In typical fashion, Nicholson downplays his achievement.
"It wasn't too hard. You know how the brain works. It's easy to relearn. It wasn't like all the info was gone, it was just not connected," he says.
In 2016, he enrolled in UNO at age 20. His parents wanted him close to home because of his illness but thought he could benefit from living in the dorm. Though he was highly intelligent, he also was a little immature, his mom says.
Cancer's return disrupted his college experience, but until this year, he took a full course load.
He's not ready to quit learning. He became a part-time student this semester when he was having treatment in Houston, but he still devoted much of his time to remote classes. He hopes to design and build a controller that would change video games.
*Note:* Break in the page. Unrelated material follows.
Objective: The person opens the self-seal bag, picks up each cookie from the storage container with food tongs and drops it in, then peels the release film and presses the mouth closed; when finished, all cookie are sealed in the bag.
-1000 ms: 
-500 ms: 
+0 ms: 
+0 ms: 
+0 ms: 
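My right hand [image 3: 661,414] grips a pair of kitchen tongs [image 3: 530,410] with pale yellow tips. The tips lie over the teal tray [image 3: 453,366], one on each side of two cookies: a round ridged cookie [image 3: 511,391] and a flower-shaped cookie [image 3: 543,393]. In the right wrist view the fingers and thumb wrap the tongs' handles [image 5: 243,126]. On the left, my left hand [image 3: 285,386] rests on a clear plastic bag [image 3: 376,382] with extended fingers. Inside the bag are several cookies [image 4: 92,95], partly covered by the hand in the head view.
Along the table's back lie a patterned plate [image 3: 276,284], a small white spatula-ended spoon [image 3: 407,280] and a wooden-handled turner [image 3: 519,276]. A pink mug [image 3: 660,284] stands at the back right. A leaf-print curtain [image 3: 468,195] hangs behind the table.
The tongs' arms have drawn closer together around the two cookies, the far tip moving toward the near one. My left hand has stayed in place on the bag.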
He didn't want to reveal too much about the device because he wants to use it as his senior project at UNO. He has a bucket list, and that's a major entry.
He's not ready to give up hope.
"It might not be as terminal as doctors say," he says.
He'll visit Lourdes, France, with his parents later this spring. A peasant girl, now St. Bernadette, said she saw 18 apparitions of the Virgin Mary at Lourdes in the 1850s, and thousands of Catholics have made pilgrimages there since that time. Miraculous healings have been attributed to the city's spring water. He'll reconnect with relatives in Germany on that same trip. More bucket list stuff.
And he's not ready to give up fun. With his dad, Chuck, he plays Pokémon Go "all over the place," Catherine says.
Nicholson also copes by helping others. In 2014, when his cancer was in remission, he completed an Eagle Scout project, raising nearly $6,000 for Children's Hospital. The funds went toward buying and maintaining tablet computers for patients.
His mom says she endures by taking life by the hour, the minute, even by the breath. Both Nicholson and John Patrick's roommate, Steven Schreffler, say they've never seen John Patrick break down or cry. Or give up.
"It's pretty shocking, but at the same time inspiring, the way he handles it," Schreffler says. "Sometimes you forget, I guess, really what it all means because of the way it doesn't change anything for him. He hasn't quit anything he was doing before."
To Nicholson, that means he's been successful. He wants to be treated normally, and remains upbeat -- even employing humor -- because he wants to be an example.
"If I don't know someone and they learn I have cancer and I'm probably going to die, once they understand I'm OK with that fact, they're OK," he says. "Everyone dies. My expiration date is just shorter."